I love spaghetti, one of my favorite foods. So instead of eating regular spaghetti noodles I replaced them with spaghetti squash. This was a delicious replacement, and I still got to enjoy my favorite dish. I started drinking green tea unsweetened as a caffeine replacement. With tea not only are you getting caffeine, but it’s providing you with tons of antioxidants that are beneficial to your health, and your blood sugar studies have suggested. I replaced white potatoes with sweet potatoes. I increased my intake on dark leafy greens such as kale, and spinach which is a great supplement to add into smoothies. Consuming more protein such as chicken breast, fish, and eggs. Portion control is important too. When dressing your plate you want bigger portions of protein and vegetables, and smaller portions of carbs.. When craving something sweet, fat free yogurt topped with fresh berries, and granola is always delightful. I finally put my gym membership to use. Exercising is the key to really staying on top of your health. My favorite machine is the stairmaster. I really noticed a difference in my glucose numbers once I started using the stairmaster.
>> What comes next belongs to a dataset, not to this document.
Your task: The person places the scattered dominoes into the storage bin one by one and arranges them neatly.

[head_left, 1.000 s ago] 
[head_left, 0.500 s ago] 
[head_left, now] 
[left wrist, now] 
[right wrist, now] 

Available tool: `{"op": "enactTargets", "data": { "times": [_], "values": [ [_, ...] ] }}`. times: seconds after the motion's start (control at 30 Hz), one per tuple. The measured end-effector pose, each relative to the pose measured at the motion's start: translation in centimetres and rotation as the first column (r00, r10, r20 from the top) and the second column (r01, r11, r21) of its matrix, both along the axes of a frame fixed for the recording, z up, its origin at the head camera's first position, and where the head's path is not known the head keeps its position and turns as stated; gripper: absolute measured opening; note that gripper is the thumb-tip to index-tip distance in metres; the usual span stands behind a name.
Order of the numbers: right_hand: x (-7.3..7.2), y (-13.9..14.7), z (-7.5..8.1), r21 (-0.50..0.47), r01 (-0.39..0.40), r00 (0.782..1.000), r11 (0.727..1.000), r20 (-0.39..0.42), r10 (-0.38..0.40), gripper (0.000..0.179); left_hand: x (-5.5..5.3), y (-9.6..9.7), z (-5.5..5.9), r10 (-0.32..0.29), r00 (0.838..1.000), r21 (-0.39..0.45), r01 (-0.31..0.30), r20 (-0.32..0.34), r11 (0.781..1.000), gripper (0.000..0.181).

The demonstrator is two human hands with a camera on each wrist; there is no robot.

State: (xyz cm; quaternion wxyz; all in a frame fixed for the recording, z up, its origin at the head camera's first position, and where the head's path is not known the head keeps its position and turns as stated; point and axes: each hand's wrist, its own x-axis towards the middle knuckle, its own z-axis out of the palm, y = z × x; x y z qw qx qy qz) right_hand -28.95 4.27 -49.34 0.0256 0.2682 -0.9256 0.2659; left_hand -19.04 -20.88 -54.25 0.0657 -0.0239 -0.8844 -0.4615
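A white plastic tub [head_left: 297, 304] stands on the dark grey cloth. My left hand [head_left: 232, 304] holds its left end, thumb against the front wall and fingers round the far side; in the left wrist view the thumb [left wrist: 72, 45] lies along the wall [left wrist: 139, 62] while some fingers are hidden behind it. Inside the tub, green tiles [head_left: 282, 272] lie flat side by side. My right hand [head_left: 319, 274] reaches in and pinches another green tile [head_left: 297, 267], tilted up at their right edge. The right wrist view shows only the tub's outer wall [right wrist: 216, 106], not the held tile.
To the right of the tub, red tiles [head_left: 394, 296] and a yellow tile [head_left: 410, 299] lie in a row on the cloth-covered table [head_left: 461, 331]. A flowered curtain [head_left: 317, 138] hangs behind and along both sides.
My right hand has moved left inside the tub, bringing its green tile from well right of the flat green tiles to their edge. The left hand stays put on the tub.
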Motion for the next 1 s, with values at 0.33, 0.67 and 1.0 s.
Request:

This machine comes with so many benefits toning your body, strengthening muscles, burns calories, core muscle strengthening, bone health, improved balance, and hearth health. In less than 30 days with a positive mind set, healthier eating habits, exercise, and more rest I was able to turn my glucose numbers around in less than 30 days. In less than a month I took my glucose numbers from 500’s to no higher than 130 after a meal daily. I realized my life wasn’t over nor my love for food had to end. Although I have not completely reversed my diabetes yet, I am only a stairmaster step away. I’ve never been more motivated in my life to achieve a goal. After all these are some of the keys to feeling great, and overall longevity.